Taking note of a helping hand
By: Rabbi Dr David Fox
The sun was still rising when we began our walk to the tiny house of worship. It was, literally, in a little house, where a select group of men gathered very early every Shabbos morning for worship and prayer. I could see and could feel the frosty mist which still covered the air around me with its soft breezy touch. We were not the only ones out at that hour. The alleyways and paths through the labyrinth of stone structures found young boys, young men, and older black-robed rabbis scurrying along at a clipped pace, waiting to greet the dawning Shabbos morning with prayer and song.
I was still a young man myself, just beginning my twenties, and I breathed in the scene and its sights with awe and wonder. This was so different than the streets of Los Angeles, where Shabbos observers were a small minority of the foot traffic on a Saturday morning, and hardly a synagogue opened its doors while the city still slept.
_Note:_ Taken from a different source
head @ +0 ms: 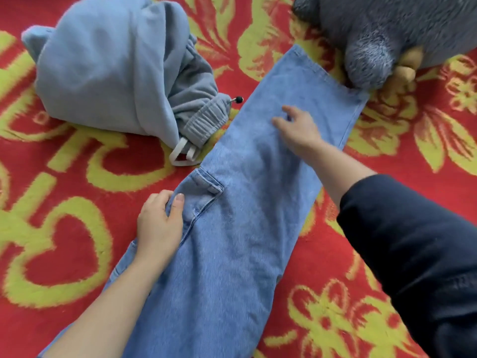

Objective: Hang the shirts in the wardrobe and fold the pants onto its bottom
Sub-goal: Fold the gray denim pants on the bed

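Light blue jeans (247, 202) lie stretched out on the red and yellow blanket (64, 241), folded lengthwise, their leg hems pointing to the upper right. My left hand (160, 226) grips the jeans' left edge beside the back pocket, thumb on top of the cloth. My right hand (296, 127) lies flat on the leg part farther up, fingers spread. A grey-blue hoodie (111, 65) lies bunched at the upper left, with grey-blue sweatpants (204, 117) partly tucked under it.
A grey plush toy (382, 40) lies at the upper right, touching the jeans' hem corner. A white strap loop (182, 153) and a black-tipped drawstring (237, 100) stick out by the sweatpants. No wardrobe is in view.
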A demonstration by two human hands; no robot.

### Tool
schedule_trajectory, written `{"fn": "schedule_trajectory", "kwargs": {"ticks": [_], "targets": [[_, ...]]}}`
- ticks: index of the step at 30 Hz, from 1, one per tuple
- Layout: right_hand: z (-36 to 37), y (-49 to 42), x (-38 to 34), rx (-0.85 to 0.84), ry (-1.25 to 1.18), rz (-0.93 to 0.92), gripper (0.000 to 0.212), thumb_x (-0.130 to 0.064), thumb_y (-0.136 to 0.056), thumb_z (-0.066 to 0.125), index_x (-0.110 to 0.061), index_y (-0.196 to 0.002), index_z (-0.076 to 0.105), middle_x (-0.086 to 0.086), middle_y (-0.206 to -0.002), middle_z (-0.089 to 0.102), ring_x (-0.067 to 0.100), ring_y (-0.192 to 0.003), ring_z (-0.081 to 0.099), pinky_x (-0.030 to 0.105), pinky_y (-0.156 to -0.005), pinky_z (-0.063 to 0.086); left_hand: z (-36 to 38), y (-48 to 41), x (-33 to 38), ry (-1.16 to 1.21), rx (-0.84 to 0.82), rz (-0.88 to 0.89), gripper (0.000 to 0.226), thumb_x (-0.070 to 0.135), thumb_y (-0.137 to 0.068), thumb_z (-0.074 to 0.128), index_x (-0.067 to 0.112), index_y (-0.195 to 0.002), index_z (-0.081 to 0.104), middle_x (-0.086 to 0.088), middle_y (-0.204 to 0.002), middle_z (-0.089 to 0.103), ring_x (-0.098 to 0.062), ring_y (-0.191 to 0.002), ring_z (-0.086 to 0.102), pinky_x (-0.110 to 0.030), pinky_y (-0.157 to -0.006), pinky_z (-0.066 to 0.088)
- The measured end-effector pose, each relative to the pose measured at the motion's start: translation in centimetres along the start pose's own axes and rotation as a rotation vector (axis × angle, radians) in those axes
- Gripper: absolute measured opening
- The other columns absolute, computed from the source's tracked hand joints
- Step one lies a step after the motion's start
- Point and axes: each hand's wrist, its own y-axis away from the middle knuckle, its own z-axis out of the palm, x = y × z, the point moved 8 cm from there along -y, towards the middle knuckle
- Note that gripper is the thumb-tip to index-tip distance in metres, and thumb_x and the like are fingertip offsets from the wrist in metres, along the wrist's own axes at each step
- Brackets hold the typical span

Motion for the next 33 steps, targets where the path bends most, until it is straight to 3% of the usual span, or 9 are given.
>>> {"fn": "schedule_trajectory", "kwargs": {"ticks": [5,10,12,16,21,23,26,29,33], "targets": [[2.6,2.7,3.1,-0.014,0.274,-0.062,0.056,-0.039,-0.096,0.045,-0.023,-0.148,0.033,0.004,-0.158,0.022,0.019,-0.146,0.016,0.043,-0.115,0.014,0.1,-0.4,-1.6,-0.144,0.01,-0.133,0.022,0.031,-0.096,0.048,0.014,-0.092,0.062,0.004,-0.108,0.046,-0.027,-0.114,0.037,-0.04,-0.092,0.029],[4.1,7.2,4.7,-0.005,0.34,-0.102,0.056,-0.04,-0.099,0.04,-0.024,-0.151,0.026,0.004,-0.16,0.014,0.021,-0.148,0.008,0.04,-0.118,0.009,0.3,-1.1,-2.2,-0.1,-0.215,-0.117,0.024,0.039,-0.096,0.044,0.019,-0.085,0.051,-0.003,-0.077,0.062,-0.03,-0.08,0.056,-0.036,-0.066,0.038],[5.6,10.1,5.7,-0.037,0.391,-0.119,0.063,-0.046,-0.098,0.038,-0.027,-0.153,0.015,0.0,-0.162,0.004,0.019,-0.148,-0.001,0.038,-0.119,0.001,-0.1,-0.8,-2.8,-0.145,-0.287,-0.113,0.022,0.047,-0.092,0.048,0.026,-0.089,0.045,0.0,-0.075,0.062,-0.026,-0.074,0.057,-0.037,-0.067,0.041],[8.6,15.3,6.3,-0.094,0.354,-0.099,0.063,-0.048,-0.097,0.037,-0.031,-0.153,0.012,-0.003,-0.162,-0.001,0.016,-0.148,-0.007,0.036,-0.118,-0.006,-2.4,1.6,-5.9,-0.135,-0.321,-0.205,0.041,0.055,-0.082,0.061,0.027,-0.106,0.043,0.008,-0.086,0.06,-0.019,-0.082,0.059,-0.034,-0.071,0.043],[12.0,23.5,6.4,-0.148,0.31,-0.12,0.066,-0.047,-0.097,0.04,-0.028,-0.153,0.011,-0.008,-0.161,-0.001,0.01,-0.147,-0.01,0.031,-0.116,-0.011,-5.3,6.1,-9.9,-0.067,-0.312,-0.266,0.037,0.062,-0.075,0.064,0.03,-0.09,0.056,0.018,-0.09,0.061,-0.004,-0.084,0.058,-0.024,-0.067,0.041],[13.2,26.9,6.4,-0.166,0.353,-0.137,0.066,-0.047,-0.097,0.04,-0.027,-0.153,0.011,-0.007,-0.161,-0.002,0.012,-0.147,-0.011,0.031,-0.116,-0.01,-6.1,8.2,-11.3,-0.074,-0.345,-0.264,0.037,0.061,-0.074,0.066,0.031,-0.092,0.054,0.016,-0.09,0.063,-0.004,-0.082,0.06,-0.025,-0.066,0.043],[14.9,32.0,6.3,-0.154,0.355,-0.125,0.062,-0.044,-0.097,0.043,-0.029,-0.152,0.02,-0.004,-0.161,0.006,0.016,-0.148,-0.003,0.034,-0.117,-0.007,-7.2,11.7,-13.7,-0.266,-0.431,-0.199,0.037,0.057,-0.079,0.063,0.029,-0.098,0.048,0.003,-0.093,0.066,-0.025,-0.088,0.063,-0.038,-0.074,0.048],[15.7,36.7,5.9,-0.041,0.231,-0.066,0.06,-0.037,-0.092,0.056,-0.027,-0.147,0.035,0.003,-0.159,0.02,0.02,-0.148,0.011,0.036,-0.118,0.002,-8.4,14.6,-15.8,-0.416,-0.48,-0.151,0.038,0.06,-0.083,0.055,0.024,-0.084,0.044,-0.001,-0.089,0.064,-0.031,-0.09,0.06,-0.039,-0.072,0.045],[16.9,44.0,7.5,0.259,-0.064,0.307,0.087,-0.031,-0.077,0.075,-0.013,-0.148,0.028,0.009,-0.152,0.029,0.025,-0.141,0.025,0.039,-0.112,0.021,-10.2,16.0,-17.5,-0.441,-0.587,-0.136,0.045,0.062,-0.086,0.049,0.017,-0.081,0.05,-0.002,-0.086,0.061,-0.03,-0.088,0.058,-0.039,-0.071,0.043]]}}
Back in those days, not too long after the war was just beginning to feel like history, Orthodox Jews still ventured out cautiously, even in Western America, most remaining clean-shaven with “modern” attire rather than the regal adornment of these Chassidim. One seldom saw a fur hat shtreimel or a long caftan robe and now here I was in the growing throng of pious-looking men in their traditional garb.
I felt almost teleported back to an earlier era in history, my family history, where relatives whom I had never met populated the villages of the Ukraine, Russia, and Poland. If anyone stood out now, it was me as a clean-shaven American yeshiva student. There was a holy feeling about being here now, and I yearned to blend in and to become a part of this living history.
Our pace slowed, because on the walkway ahead of us was a rabbinic sage with two young sons at his side. They reached a corner and the father held out his hands, one for each child, and they carefully crossed the intersection.
As we followed behind the quaint threesome, I sighed with a taste of nostalgia for something I had read about, and imagined, yet had never seen before in my lifetime. There was something both majestic and mystical about that scene. I walked on with my elderly host, a European rabbi and war survivor, known for his depth and grasp of both kabbalistic and general knowledge of Torah and Judaism. I noticed that he was quiet and pensive, and that he, just as I, was studying the scene before us.
He was no stranger to this milieu, a long-time resident of its hallowed streets and Jewish presence. In fact, as we had passed other men en route to their respective houses of worship, many had greeted my host, nodding their heads with recognition and with reverence. I had developed an interesting relationship with him, a monthly guest in his home each Shabbos when the forthcoming Rosh Chodesh, the Jewish new month, was announced.
We discussed many topics during each visit, and after Shabbos, we would smoke cigars together and listen to classical music, which he would interpret for me according to the kabbalistic principles for understanding the spiritual messages which can be embedded within orchestral presentations. Ours was a special and uncommon relationship, and the rabbi’s perspectives gave breadth and context for my understanding of those elements of higher reality which lurk latently beneath the overt trappings of the mundane.
As we watched the threesome up ahead cross another intersection, he finally commented to me. “This is Torah Judaism!”
I replied, “Yes, and it is so different for me, coming from Los Angeles, to see a father in a fur shtreimel and silken bekesha robe, a sight that I would never see out West. This is indeed Torah Judaism.”
To my surprise, my host chuckled, looking at me, correcting me. “The Torah Judaism is how the father extended each hand to his little sons, clutching their hands in his, and guiding them as they crossed the street. THAT is what the Torah is all about. Each one reaching out and helping others. That is Torah Judaism.”
As I processed his perspective, I had to agree. The attire and garb were a surface sign of Jewish affiliation. The love and the kindness, the caring and the guidance, the warmth and the protective grasp…those are what a life of Torah Judaism is really about.